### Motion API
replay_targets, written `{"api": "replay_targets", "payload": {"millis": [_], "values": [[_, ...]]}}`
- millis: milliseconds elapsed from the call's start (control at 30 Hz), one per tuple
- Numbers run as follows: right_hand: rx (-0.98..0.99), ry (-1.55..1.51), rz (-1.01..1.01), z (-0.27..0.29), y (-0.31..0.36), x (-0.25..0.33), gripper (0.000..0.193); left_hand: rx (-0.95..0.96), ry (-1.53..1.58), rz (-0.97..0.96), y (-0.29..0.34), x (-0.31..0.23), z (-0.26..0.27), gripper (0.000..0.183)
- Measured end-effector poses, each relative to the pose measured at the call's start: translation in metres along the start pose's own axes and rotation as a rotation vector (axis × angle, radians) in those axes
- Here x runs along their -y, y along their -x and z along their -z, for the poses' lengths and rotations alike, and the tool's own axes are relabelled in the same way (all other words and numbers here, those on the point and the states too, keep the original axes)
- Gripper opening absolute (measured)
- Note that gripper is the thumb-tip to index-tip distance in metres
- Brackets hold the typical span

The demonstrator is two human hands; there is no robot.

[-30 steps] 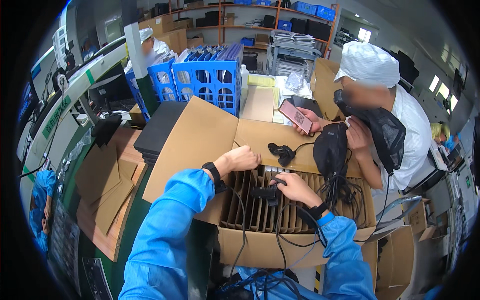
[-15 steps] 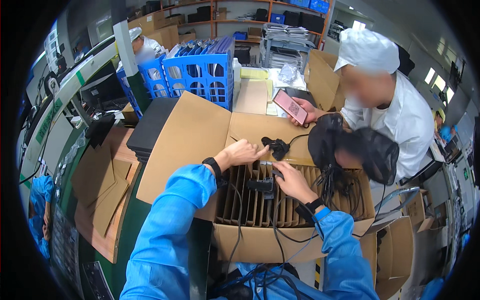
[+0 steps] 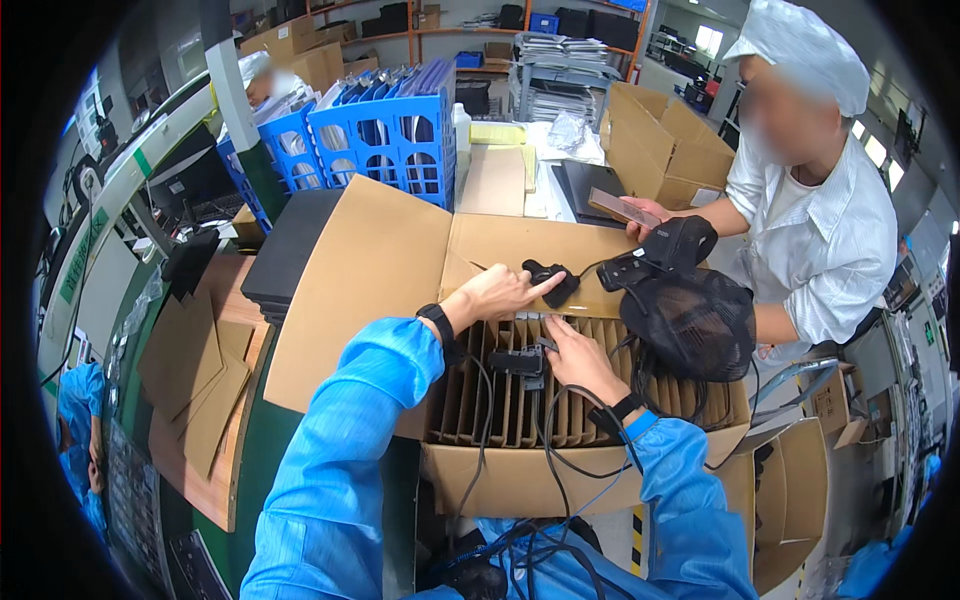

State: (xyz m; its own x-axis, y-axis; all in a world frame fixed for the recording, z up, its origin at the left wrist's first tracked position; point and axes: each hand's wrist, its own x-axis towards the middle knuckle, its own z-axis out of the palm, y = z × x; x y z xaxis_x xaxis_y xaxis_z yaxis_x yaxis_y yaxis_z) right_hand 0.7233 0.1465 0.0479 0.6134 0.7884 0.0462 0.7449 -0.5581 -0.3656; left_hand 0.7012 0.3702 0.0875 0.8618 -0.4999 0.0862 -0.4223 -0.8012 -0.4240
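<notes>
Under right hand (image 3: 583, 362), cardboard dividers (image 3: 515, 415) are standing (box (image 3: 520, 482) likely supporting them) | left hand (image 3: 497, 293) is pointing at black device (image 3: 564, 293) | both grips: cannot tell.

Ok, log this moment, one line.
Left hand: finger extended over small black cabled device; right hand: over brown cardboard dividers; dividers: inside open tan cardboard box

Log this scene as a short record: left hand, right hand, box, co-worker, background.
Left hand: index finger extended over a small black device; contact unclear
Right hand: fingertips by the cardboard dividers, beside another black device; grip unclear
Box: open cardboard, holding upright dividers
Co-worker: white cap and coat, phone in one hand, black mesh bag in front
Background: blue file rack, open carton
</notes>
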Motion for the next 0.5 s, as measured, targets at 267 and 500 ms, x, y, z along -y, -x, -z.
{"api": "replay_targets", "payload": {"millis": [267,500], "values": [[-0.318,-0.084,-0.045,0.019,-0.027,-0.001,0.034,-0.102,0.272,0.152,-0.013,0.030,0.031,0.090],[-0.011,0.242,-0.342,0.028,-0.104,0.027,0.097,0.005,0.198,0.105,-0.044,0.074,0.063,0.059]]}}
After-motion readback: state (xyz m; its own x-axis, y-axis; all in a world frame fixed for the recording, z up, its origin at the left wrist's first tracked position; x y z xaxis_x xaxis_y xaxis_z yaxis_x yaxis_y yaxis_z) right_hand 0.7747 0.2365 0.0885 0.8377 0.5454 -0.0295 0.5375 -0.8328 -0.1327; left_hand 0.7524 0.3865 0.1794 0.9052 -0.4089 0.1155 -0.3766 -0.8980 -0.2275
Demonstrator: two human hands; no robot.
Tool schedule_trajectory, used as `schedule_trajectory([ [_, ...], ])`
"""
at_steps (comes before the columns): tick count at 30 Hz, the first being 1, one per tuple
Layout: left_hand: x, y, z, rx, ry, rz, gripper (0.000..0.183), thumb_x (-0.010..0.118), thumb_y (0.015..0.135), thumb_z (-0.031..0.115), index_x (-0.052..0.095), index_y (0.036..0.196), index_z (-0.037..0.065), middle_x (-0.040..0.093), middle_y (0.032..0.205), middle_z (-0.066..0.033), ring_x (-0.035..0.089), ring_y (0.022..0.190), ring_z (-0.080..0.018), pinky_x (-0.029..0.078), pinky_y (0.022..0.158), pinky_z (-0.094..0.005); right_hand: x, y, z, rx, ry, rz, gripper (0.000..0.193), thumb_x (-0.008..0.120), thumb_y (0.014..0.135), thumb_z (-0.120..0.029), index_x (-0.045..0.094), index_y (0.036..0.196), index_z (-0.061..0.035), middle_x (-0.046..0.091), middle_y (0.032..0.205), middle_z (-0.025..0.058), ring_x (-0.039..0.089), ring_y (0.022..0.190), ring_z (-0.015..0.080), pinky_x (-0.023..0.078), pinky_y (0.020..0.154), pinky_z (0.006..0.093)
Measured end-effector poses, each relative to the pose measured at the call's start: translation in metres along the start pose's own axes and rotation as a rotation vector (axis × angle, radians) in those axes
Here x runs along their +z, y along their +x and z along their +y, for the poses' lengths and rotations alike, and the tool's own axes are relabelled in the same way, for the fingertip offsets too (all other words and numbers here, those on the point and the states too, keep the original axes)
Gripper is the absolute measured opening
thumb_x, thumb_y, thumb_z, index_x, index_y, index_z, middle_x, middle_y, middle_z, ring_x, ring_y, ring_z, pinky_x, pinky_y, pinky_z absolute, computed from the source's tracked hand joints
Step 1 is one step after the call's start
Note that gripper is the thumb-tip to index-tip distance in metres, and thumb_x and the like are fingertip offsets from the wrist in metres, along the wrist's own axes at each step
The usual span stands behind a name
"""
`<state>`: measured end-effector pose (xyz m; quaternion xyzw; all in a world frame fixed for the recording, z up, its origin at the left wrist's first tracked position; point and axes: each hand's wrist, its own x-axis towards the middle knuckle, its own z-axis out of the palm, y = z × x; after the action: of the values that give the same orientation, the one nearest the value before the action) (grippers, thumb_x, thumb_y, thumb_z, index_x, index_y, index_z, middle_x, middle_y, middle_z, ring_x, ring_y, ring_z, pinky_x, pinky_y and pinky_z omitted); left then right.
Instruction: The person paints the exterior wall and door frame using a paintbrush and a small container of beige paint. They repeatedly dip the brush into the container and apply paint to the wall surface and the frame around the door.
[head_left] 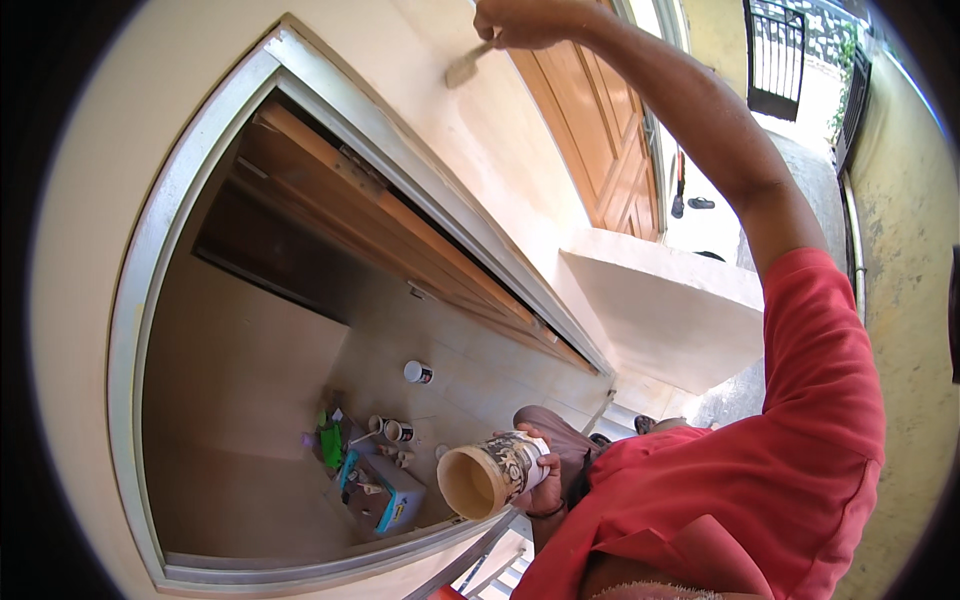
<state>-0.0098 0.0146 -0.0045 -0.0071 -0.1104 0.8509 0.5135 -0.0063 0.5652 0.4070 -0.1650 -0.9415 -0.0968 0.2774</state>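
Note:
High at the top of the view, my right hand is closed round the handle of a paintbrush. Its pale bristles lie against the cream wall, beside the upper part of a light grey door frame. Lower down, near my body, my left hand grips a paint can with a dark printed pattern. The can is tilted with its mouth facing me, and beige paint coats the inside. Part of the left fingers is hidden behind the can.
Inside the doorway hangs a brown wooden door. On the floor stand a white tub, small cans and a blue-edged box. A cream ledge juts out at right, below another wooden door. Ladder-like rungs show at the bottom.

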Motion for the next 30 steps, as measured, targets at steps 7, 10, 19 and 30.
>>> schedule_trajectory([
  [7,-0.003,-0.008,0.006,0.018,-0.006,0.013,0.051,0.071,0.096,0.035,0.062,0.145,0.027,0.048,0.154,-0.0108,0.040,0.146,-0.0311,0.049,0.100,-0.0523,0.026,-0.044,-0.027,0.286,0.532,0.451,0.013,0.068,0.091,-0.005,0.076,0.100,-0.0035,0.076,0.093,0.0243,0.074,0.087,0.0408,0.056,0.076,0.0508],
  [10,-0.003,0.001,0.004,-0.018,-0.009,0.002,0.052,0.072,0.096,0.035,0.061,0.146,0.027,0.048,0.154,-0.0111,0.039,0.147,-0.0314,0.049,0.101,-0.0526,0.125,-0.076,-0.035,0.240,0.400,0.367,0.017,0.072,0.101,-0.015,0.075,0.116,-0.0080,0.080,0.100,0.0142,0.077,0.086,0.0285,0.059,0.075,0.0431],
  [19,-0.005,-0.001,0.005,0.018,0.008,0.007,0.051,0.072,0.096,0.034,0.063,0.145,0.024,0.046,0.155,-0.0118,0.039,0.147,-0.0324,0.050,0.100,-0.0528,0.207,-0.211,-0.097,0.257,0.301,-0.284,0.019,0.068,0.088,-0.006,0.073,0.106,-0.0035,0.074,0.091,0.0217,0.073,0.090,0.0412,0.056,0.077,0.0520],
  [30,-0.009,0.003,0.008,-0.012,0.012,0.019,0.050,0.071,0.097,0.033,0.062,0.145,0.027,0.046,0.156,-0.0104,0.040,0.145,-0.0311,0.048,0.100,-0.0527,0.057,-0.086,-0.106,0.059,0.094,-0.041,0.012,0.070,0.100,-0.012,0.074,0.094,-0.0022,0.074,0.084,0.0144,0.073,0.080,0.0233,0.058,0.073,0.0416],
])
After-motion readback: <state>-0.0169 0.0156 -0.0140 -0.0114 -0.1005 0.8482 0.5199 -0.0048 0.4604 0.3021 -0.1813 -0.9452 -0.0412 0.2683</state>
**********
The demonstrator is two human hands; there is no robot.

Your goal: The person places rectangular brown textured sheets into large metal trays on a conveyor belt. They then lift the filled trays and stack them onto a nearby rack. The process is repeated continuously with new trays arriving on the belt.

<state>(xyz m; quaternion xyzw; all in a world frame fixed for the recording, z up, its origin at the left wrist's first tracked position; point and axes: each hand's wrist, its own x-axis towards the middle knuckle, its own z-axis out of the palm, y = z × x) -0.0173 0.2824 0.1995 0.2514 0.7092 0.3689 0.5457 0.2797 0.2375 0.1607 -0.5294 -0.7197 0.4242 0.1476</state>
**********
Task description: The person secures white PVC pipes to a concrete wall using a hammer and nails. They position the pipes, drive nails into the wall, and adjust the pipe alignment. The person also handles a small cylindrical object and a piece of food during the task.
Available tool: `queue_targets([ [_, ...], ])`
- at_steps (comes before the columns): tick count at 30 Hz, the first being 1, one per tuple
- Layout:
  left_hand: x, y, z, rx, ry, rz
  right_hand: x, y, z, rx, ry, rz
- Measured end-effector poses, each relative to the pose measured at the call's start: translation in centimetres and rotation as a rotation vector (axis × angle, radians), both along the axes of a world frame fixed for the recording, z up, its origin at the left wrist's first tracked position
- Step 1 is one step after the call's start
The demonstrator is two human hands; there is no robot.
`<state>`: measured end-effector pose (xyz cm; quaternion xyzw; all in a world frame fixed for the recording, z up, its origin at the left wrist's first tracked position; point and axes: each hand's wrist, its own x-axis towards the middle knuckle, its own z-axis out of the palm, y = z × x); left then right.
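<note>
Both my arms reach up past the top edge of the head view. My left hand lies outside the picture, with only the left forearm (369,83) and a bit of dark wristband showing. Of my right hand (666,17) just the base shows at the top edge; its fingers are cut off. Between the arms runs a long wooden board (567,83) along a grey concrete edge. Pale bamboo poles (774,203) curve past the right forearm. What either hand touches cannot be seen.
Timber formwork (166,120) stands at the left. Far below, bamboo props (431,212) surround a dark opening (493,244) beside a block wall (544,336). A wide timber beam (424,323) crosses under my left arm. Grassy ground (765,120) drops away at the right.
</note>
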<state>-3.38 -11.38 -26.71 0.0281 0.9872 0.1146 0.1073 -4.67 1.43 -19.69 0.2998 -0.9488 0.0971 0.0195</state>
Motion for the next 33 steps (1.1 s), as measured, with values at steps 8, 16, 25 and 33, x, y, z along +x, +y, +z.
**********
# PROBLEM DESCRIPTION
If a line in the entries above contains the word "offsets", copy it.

# RESULT OF THE EXERCISE
Here x runs along their +z, y along their +x and z along their +y, for the poses' lengths and rotations alike, and the tool's own axes are relabelled in the same way, for the fingertip offsets too (all other words and numbers here, those on the point and the states too, keep the original axes)
Note that gripper is the thumb-tip to index-tip distance in metres, and thumb_x and the like are fingertip offsets from the wrist in metres, along the wrist's own axes at each step

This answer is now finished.